Они смотрят друг на друга, как боксеры перед боем. Глеб значительно ниже, и ему приходится задирать голову вверх.
Матвей подбегает и разнимает их. Он извиняется перед амбалом и забирает Глеба к бару.
– Ты себя бессмертным возомнил? – спрашивает Матвей.
– Бессмертным? Единственная его сила лишь в связях папы-чиновника.
– У него бицепс как твоя голова.
– С каких пор ты начал бояться качков? Ты же пачками их укладывал в колыбель в восьмиугольнике.
– Здесь не восьмиугольник.
– Да, обмяк ты, братец.
– Вот какой бес тебя вечно тянет вляпаться в какое-то дерьмо? Разве ты не можешь хоть один свой день рождения закончить без неприятностей?
– Ладно. Пусть живет, но если еще раз тронет меня, пускай сразу звонит своему папочке.
– Ты же знаешь, что его старик держит в своих лапах половину страны.
– Та знаю я, но это не мешает мне его ненавидеть.
Вечеринка достигает пиковой отметки. Певица демонстрирует толпе шпагат, а вместе с тем и свои шелковые трусики. Каждые полчаса Глеб исчезает в уборной, где убирает за раз по две белоснежные полоски.

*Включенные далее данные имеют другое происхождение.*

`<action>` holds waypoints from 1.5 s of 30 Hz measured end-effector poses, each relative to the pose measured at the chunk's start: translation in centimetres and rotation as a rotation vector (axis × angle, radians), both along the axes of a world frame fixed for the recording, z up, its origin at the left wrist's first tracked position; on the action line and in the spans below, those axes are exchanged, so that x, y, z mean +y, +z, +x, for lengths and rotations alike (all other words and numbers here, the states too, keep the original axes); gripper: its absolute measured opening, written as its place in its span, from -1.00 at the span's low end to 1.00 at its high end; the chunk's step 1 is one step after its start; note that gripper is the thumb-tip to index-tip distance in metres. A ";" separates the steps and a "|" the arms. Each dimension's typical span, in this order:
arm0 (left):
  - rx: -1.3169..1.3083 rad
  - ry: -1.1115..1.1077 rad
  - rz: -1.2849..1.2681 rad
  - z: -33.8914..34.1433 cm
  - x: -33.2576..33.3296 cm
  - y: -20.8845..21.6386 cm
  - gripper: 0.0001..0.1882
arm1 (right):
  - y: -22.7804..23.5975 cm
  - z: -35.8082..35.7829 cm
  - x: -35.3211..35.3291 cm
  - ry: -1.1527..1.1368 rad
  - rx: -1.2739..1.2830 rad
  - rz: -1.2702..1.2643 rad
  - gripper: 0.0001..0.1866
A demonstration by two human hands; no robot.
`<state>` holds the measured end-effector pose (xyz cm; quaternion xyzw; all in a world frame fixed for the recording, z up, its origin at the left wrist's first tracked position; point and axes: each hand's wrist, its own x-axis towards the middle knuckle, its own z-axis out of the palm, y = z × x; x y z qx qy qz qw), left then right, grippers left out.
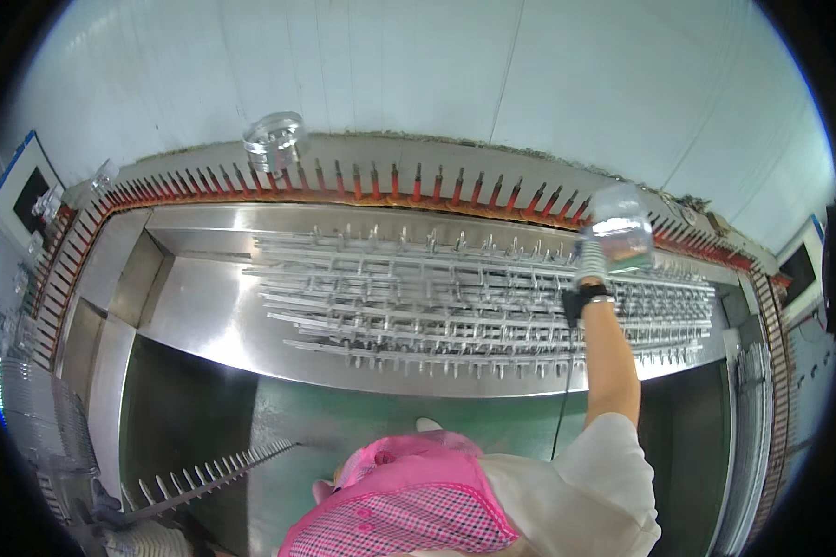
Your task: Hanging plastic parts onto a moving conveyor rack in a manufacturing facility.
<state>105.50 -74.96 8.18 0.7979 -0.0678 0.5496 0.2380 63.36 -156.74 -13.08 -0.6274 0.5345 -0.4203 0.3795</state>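
Note:
Stretched out ahead and to the right, my right hand (pixel 592 262) wears a pale striped glove and a black wrist band. It is closed on a clear, shiny rounded container (pixel 622 227), blurred, in front of the row of upright spindles (pixel 418 186). My left hand (pixel 110 506), in a grey and striped glove, is at the lower left edge. It appears closed around the near end of a long metal bar with pegs (pixel 218 473), which slants out over the floor; its fingers are partly hidden. Nearby is a stack of clear containers (pixel 51 418).
Spindles with red-orange lower parts curve along the wall and both sides. Another clear container (pixel 275 141) sits on them at the left. Several pegged metal bars (pixel 492 302) lie on a steel bench (pixel 204 316). More long bars (pixel 754 436) stand at the right.

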 end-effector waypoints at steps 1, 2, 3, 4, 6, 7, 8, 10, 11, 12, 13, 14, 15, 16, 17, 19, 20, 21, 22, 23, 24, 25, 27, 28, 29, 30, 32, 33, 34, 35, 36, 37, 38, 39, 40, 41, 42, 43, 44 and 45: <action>0.007 -0.071 -0.119 0.8 -1.0 -0.8 -0.79 | -0.3 -5.1 -4.6 -0.126 0.257 -0.277 -0.52; -0.010 -0.115 -0.197 0.0 -1.8 -0.3 -0.76 | 0.2 -5.6 -6.6 -0.272 0.457 -0.491 -0.51; -0.027 -0.160 -0.278 -0.7 -2.4 0.2 -0.74 | 0.7 -5.7 -8.6 -0.244 0.102 -0.189 -0.51; -0.065 -0.192 -0.348 -2.3 -4.7 0.6 -0.71 | 2.6 -3.1 -7.8 -0.296 -0.256 0.124 -0.51; -0.104 -0.310 -0.558 -2.8 -7.9 0.4 -0.66 | 4.1 -4.8 -10.5 -0.354 -0.319 0.189 -0.51; 0.038 -0.445 -0.631 -3.3 -8.8 1.1 -0.57 | 4.4 -4.8 -11.1 -0.305 -0.394 0.149 -0.52; 0.057 -0.440 -0.545 -2.8 -8.1 0.1 -0.59 | 4.4 -6.5 -14.3 -0.269 -0.266 0.160 -0.47; 0.049 -0.417 -0.703 -3.7 -10.3 0.5 -0.58 | 3.9 -4.5 -16.1 -0.207 -0.249 0.211 -0.49; 0.044 -0.406 -0.698 -4.1 -10.6 0.4 -0.58 | 4.2 -3.5 -17.5 -0.163 -0.179 0.275 -0.56; 0.067 -0.369 -0.591 -4.2 -10.4 0.2 -0.57 | 5.3 -1.8 -17.8 -0.337 -0.044 0.469 -0.64; 0.090 -0.331 -0.486 -4.2 -10.4 0.1 -0.55 | 4.1 -1.3 -19.0 -0.327 -0.099 0.355 -0.59; 0.086 -0.315 -0.476 -4.5 -10.3 0.3 -0.55 | 3.3 -0.4 -18.8 -0.314 -0.153 0.249 -0.55; 0.099 -0.302 -0.454 -4.7 -10.3 0.4 -0.54 | 2.9 0.4 -18.9 -0.297 -0.151 0.261 -0.55; 0.111 -0.288 -0.432 -4.9 -10.2 0.3 -0.52 | 2.6 1.3 -18.9 -0.276 -0.119 0.225 -0.55; 0.053 -0.282 -0.523 -5.7 -12.2 1.0 -0.52 | 2.4 2.6 -18.3 -0.248 -0.082 0.191 -0.54; 0.076 -0.268 -0.599 -6.4 -14.2 1.8 -0.53 | 1.4 1.3 -20.7 -0.157 0.150 0.178 -0.53; 0.081 -0.256 -0.663 -6.5 -15.2 2.2 -0.54 | 0.9 1.4 -21.8 -0.073 0.371 0.157 -0.51; 0.059 -0.224 -0.639 -6.6 -15.4 2.4 -0.55 | 1.1 3.3 -21.0 -0.098 0.301 0.257 -0.54; 0.037 -0.192 -0.616 -6.6 -15.6 2.7 -0.56 | 0.3 4.2 -20.8 -0.088 0.341 0.214 -0.56; 0.044 -0.249 -0.629 -6.2 -16.1 3.2 -0.58 | 0.0 4.1 -20.9 -0.105 0.404 0.131 -0.57; 0.046 -0.240 -0.522 -5.9 -15.0 2.8 -0.58 | -0.3 4.3 -21.1 -0.122 0.505 0.046 -0.59; 0.064 -0.271 -0.570 -5.8 -14.0 2.5 -0.58 | -0.9 4.7 -20.9 -0.156 0.618 -0.053 -0.60; 0.067 -0.286 -0.615 -5.7 -13.5 2.6 -0.58 | -2.0 7.0 -18.8 -0.265 0.806 -0.238 -0.62; 0.062 -0.385 -0.606 -5.5 -12.8 2.5 -0.58 | -2.6 8.1 -17.6 -0.309 0.851 -0.312 -0.64; 0.057 -0.483 -0.593 -5.5 -12.4 2.6 -0.58 | -2.9 9.2 -16.2 -0.334 0.875 -0.369 -0.65; 0.053 -0.470 -0.592 -5.7 -13.4 3.1 -0.58 | -3.1 9.9 -15.1 -0.351 0.891 -0.415 -0.66; 0.043 -0.391 -0.701 -6.2 -15.6 3.5 -0.56 | -3.1 11.5 -14.1 -0.322 0.937 -0.424 -0.67; 0.067 -0.452 -0.607 -6.1 -14.1 3.5 -0.48 | -2.9 12.2 -14.1 -0.288 0.981 -0.400 -0.68; 0.076 -0.449 -0.600 -6.3 -13.1 3.1 -0.48 | -2.8 13.5 -14.4 -0.245 1.037 -0.361 -0.69; 0.052 -0.356 -0.667 -6.7 -14.8 3.9 -0.47 | -2.7 14.4 -14.6 -0.215 1.095 -0.338 -0.69; 0.024 -0.264 -0.734 -6.9 -16.1 4.5 -0.45 | -3.0 15.1 -15.1 -0.193 1.144 -0.320 -0.70; 0.021 -0.217 -0.704 -6.7 -16.2 4.6 -0.53 | -3.6 15.6 -15.3 -0.180 1.191 -0.312 -0.70; 0.023 -0.222 -0.715 -6.5 -15.5 4.2 -0.53 | -4.6 15.5 -16.3 -0.189 1.227 -0.334 -0.70; 0.047 -0.338 -0.649 -5.8 -13.7 3.3 -0.54 | -6.1 14.4 -18.4 -0.236 1.268 -0.405 -0.70; 0.074 -0.471 -0.625 -4.1 -11.4 1.1 -0.56 | -6.4 11.8 -22.7 -0.356 1.306 -0.548 -0.70; 0.072 -0.467 -0.534 -5.3 -10.3 2.3 -0.55 | -7.5 16.8 -17.1 -0.095 1.486 -0.389 -0.69; 0.064 -0.406 -0.483 -7.0 -10.4 3.9 -0.55 | -1.2 22.4 -7.4 0.109 1.001 -0.126 -0.43; 0.076 -0.380 -0.574 -6.5 -12.2 4.0 -0.56 | -0.1 21.5 -7.0 0.086 0.964 -0.112 -0.47; 0.077 -0.334 -0.646 -6.4 -13.7 4.5 -0.55 | -0.2 21.7 -6.7 0.090 0.916 -0.095 -0.51; 0.061 -0.347 -0.742 -6.6 -14.1 4.8 -0.57 | -0.7 22.2 -7.0 0.112 0.907 -0.107 -0.51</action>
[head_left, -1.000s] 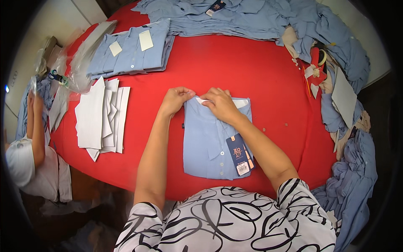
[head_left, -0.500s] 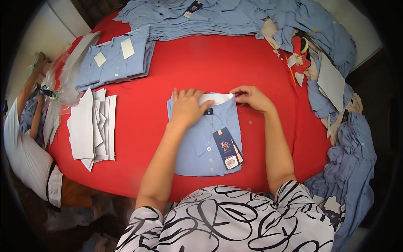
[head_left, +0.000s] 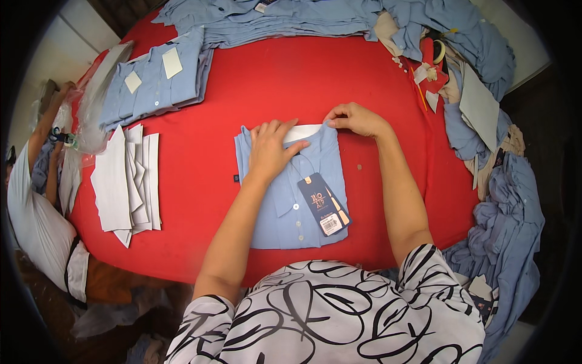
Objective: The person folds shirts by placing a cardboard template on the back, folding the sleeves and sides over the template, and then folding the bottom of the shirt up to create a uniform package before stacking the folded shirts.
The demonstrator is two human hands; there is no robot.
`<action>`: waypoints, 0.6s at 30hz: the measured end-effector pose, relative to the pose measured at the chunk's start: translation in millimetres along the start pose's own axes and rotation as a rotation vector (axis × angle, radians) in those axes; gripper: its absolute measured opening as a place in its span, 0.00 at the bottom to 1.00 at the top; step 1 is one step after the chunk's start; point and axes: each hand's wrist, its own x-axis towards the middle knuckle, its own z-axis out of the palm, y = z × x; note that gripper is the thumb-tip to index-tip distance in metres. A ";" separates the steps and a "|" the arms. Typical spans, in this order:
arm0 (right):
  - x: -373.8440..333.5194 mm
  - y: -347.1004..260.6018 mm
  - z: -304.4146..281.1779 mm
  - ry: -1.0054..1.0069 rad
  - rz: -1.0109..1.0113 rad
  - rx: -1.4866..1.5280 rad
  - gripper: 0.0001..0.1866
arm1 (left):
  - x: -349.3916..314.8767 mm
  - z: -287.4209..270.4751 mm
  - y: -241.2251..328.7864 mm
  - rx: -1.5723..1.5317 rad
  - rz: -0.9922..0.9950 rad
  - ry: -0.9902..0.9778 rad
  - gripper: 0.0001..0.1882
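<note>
Red table (head_left: 200, 200), folded blue shirt (head_left: 285, 209) lengthwise, collar pointing away

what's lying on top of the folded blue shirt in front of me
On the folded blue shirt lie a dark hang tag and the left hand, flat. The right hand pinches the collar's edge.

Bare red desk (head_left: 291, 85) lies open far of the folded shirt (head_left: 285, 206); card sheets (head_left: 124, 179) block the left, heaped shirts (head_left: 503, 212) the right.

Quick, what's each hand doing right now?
Left hand: open, flat on the shirt.
Right hand: closed, pinching the shirt's collar corner.
</note>
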 end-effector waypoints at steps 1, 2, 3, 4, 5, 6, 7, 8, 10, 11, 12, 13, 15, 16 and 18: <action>1.0 -2.9 -3.4 -0.073 0.013 0.007 0.12 | -0.4 -0.2 -1.3 -0.003 -0.001 -0.002 0.25; 2.8 -5.9 -4.3 -0.077 0.011 -0.031 0.12 | -1.0 -0.2 -2.3 -0.005 -0.002 -0.003 0.25; 4.7 -5.6 -6.6 -0.086 0.026 -0.063 0.12 | -0.8 -0.7 -1.3 -0.010 0.002 -0.002 0.25; 6.9 -5.6 -9.1 -0.097 0.041 -0.095 0.13 | -0.8 -1.0 -0.1 -0.016 0.006 0.000 0.25; 7.5 -5.0 -10.3 -0.107 0.056 -0.128 0.13 | -0.6 -1.1 1.2 -0.021 0.010 0.002 0.25; 8.8 -10.0 -7.8 -0.090 0.099 -0.243 0.14 | -1.5 -0.9 -0.5 -0.001 0.023 0.008 0.25; 10.6 -15.1 -5.0 -0.072 0.142 -0.359 0.14 | -1.8 -0.4 -2.0 0.019 0.037 0.013 0.26; 11.4 -19.8 -1.2 -0.053 0.183 -0.476 0.15 | -2.2 -0.1 -3.5 0.038 0.051 0.018 0.27; 9.4 -17.0 4.5 0.015 0.155 -0.483 0.16 | 0.4 0.9 -1.5 0.037 0.050 0.009 0.25; 6.9 -15.4 6.1 0.050 0.141 -0.486 0.17 | 0.6 1.3 0.5 0.036 0.051 0.004 0.24; 3.1 -18.2 8.8 0.141 0.095 -0.496 0.17 | 0.2 -0.1 0.8 0.039 0.034 -0.001 0.24; -5.0 -19.7 13.4 0.232 0.049 -0.505 0.17 | -0.3 -1.5 1.7 0.041 0.018 -0.006 0.25; -27.1 -29.0 25.6 0.393 0.006 -0.473 0.17 | 0.9 -5.5 4.0 0.022 -0.031 -0.053 0.26; -42.4 -40.6 36.4 0.458 0.007 -0.428 0.17 | 1.8 -9.5 4.0 0.004 -0.068 -0.096 0.26; -76.4 -60.0 63.2 0.454 0.019 -0.339 0.18 | 2.7 -16.4 4.5 -0.003 -0.093 -0.103 0.27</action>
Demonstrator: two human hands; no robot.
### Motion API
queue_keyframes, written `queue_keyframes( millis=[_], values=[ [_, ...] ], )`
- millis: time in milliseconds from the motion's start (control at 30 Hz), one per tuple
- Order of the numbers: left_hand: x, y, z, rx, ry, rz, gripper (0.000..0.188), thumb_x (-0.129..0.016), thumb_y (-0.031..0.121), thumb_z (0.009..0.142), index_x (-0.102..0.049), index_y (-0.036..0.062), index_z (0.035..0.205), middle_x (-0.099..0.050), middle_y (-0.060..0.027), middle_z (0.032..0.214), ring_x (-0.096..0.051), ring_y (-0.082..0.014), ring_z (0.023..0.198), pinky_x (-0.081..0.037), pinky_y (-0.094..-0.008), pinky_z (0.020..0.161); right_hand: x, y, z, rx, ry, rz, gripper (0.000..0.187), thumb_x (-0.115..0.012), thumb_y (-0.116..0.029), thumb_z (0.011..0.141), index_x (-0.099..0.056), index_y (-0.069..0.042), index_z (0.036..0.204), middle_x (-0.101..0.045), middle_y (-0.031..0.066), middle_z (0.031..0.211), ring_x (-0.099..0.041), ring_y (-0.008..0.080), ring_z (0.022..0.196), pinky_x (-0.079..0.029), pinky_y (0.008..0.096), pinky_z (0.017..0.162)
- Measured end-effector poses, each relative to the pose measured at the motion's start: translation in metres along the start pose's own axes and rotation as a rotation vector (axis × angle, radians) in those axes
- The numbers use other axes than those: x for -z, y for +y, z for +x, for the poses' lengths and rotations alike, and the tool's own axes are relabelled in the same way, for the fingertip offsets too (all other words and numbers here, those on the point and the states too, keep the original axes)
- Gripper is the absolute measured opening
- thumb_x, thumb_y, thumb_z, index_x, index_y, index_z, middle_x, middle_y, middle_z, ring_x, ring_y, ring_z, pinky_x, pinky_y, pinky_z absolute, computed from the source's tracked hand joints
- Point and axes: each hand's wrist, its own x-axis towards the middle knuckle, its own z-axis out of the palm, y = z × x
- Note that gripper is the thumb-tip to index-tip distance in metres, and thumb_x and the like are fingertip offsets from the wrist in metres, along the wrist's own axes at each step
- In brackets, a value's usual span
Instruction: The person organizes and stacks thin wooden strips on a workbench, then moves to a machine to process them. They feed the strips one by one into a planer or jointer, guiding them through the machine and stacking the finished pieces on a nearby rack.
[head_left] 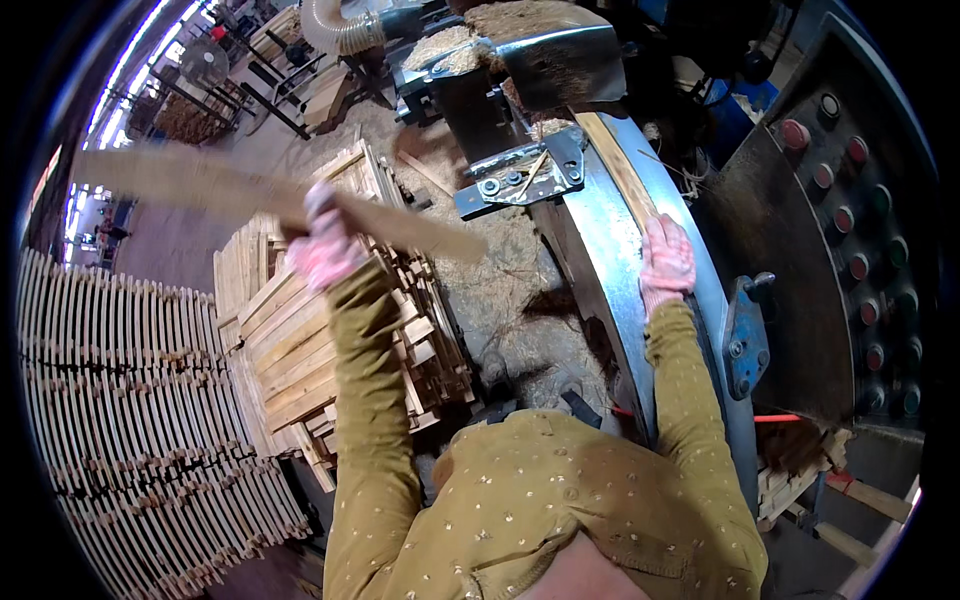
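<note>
Head view:
Left hand point(325, 245): in a pink glove, raised over the pile; fingers closed around a long wooden slat point(250, 200), near its middle.
Slat: held almost level, blurred; one end goes far to the left, the other end points right, twd the machine.
Right hand point(667, 262): also pink glove; lies flat and open, palm down, on a second wooden strip point(628, 175). Fingers not curled around anything.
Strip: lies along the curved metal feed table point(600, 260) of the machine, its far end under the black clamp bracket point(525, 175).
Pile: stack of cut slats point(330, 340) just below the left hand, btw. the person and the floor racks; pieces lie in rough layers, some are crossed.
Racks: rows of thin slats point(130, 400) laid side by side at far left.
Hopper point(540, 45): metal housing at top, w/ sawdust heaped on and around it; a ribbed hose point(335, 30) joins from the left.
Panel: control box point(850, 230) at right, w/ red and green round buttons.
</note>
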Motion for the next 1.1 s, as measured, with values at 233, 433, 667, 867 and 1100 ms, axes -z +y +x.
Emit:
queue_keyframes(
  millis=[233, 433, 667, 867, 1100],
  values=[
    [-0.001, -0.275, 0.283, -0.059, 1.588, 1.157, 0.052, -0.076, 0.03, 0.08, -0.054, -0.0039, 0.112, -0.062, -0.0111, 0.099, -0.059, -0.0176, 0.085, -0.051, -0.0326, 0.076, 0.073, -0.056, -0.009, -0.003, 0.154, 0.204, 0.07, -0.078, -0.029, 0.074, -0.051, -0.002, 0.132, -0.056, 0.0203, 0.128, -0.058, 0.0366, 0.109, -0.049, 0.0421, 0.092],
    [-0.04, -0.361, 0.173, 0.712, 1.128, 0.254, 0.054, -0.065, 0.032, 0.09, -0.049, -0.0043, 0.126, -0.062, -0.0119, 0.104, -0.059, -0.0146, 0.079, -0.05, -0.029, 0.062, 0.229, 0.0, -0.201, -0.228, -0.375, -0.174, 0.054, -0.065, -0.03, 0.086, -0.052, 0.002, 0.129, -0.059, 0.0212, 0.121, -0.059, 0.037, 0.104, -0.046, 0.0443, 0.09],
    [-0.061, -0.316, 0.057, 0.663, 1.528, 0.698, 0.049, -0.065, 0.029, 0.09, -0.053, -0.0033, 0.125, -0.064, -0.0082, 0.099, -0.059, -0.0132, 0.073, -0.05, -0.0275, 0.065, 0.211, -0.02, -0.203, -0.004, -0.209, -0.502, 0.054, -0.056, -0.035, 0.092, -0.05, 0.001, 0.132, -0.057, 0.0247, 0.121, -0.057, 0.0407, 0.103, -0.045, 0.0453, 0.091],
    [-0.148, -0.232, -0.094, 0.505, 2.424, 1.125, 0.052, -0.067, 0.035, 0.087, -0.052, -0.0014, 0.121, -0.063, -0.0142, 0.104, -0.061, -0.0216, 0.086, -0.051, -0.0348, 0.075, 0.064, -0.021, -0.045, -0.132, -0.074, -0.254, 0.061, -0.053, -0.044, 0.094, -0.04, -0.007, 0.141, -0.052, 0.0217, 0.131, -0.05, 0.0384, 0.119, -0.039, 0.0448, 0.1],
    [-0.219, -0.152, -0.262, 0.497, 3.558, 0.154, 0.093, -0.039, 0.076, 0.083, -0.042, -0.0037, 0.132, -0.049, -0.0251, 0.134, -0.051, -0.0331, 0.122, -0.042, -0.0435, 0.097, 0.005, -0.043, 0.022, -0.085, -0.283, -0.194, 0.062, -0.052, -0.04, 0.095, -0.04, 0.0, 0.139, -0.05, 0.0259, 0.133, -0.051, 0.0396, 0.12, -0.042, 0.041, 0.101]
  ],
)
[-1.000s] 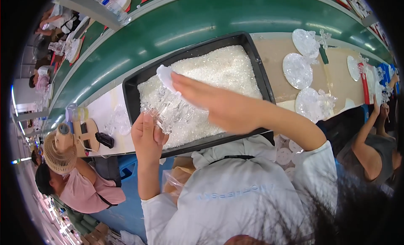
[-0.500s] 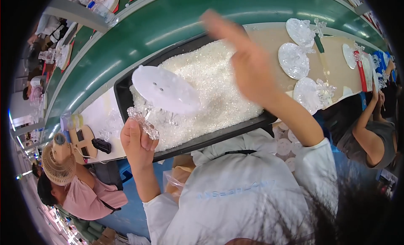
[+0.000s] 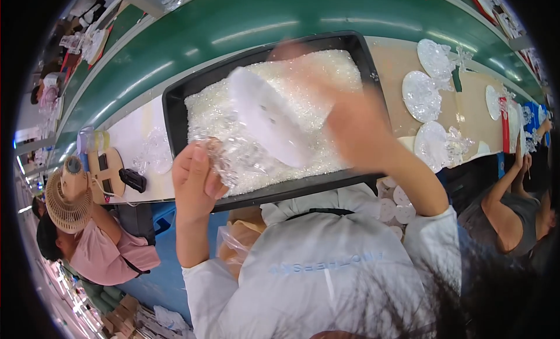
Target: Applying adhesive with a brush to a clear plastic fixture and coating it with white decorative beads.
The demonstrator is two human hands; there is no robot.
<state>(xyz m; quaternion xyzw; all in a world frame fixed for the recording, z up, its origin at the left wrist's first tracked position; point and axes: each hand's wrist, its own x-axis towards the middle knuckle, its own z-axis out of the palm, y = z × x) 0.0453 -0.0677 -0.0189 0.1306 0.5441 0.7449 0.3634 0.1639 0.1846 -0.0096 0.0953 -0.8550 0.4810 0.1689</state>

Музыка становится громче. Певица стреляет глазами в поисках жертвы. Матвею все больше хочется домой. Но если бросить Глеба, день рождения, как всегда, закончится фейерверком, долго тлеющим в памяти. Как в прошлый раз, когда он разнес половину стриптиз-клуба лишь потому, что стриптизерша не захотела уехать с ним.
Виски, сигарета. Виски, сигарета. Виски, сигарета. Певица отвергает Глеба и скрещивает ноги на диване возле молодого амбала, демонстрируя теперь свои загорелые бедра.
Очередной поход в туалет, и глаза Глеба, кажется, вот-вот вывалятся. Рука амбала обхватывает талию певицы – Глеб опрокидывает двойную порцию виски. Амбал целует певицу – Глеб с грохотом переворачивает барный стул. Суета. Охрана выбрасывает Глеба на улицу. Матвей выходит за ним.